- Assignment: Copy out the entire listing, keeping each line exactly as it is.

- Stored data:
◇ ◇ ◇

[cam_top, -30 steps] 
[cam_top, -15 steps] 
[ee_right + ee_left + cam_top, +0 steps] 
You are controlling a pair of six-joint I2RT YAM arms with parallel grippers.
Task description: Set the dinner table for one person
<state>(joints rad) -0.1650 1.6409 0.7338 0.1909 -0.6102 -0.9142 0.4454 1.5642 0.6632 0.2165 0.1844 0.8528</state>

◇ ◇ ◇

- Solution to the problem:
[cam_top, -30 steps] 
[cam_top, -15 steps] 
[ee_right + ee_left + cam_top, +0 steps] 
You are controlling a pair of six-joint I2RT YAM arms with parallel grippers.
Task description: Set the dinner table for one person
<state>(joints rad) -0.1650 1.6409 0.7338 0.1909 -0.6102 -0.9142 0.4454 1.5642 0.6632 0.2165 0.1844 0.8528</state>

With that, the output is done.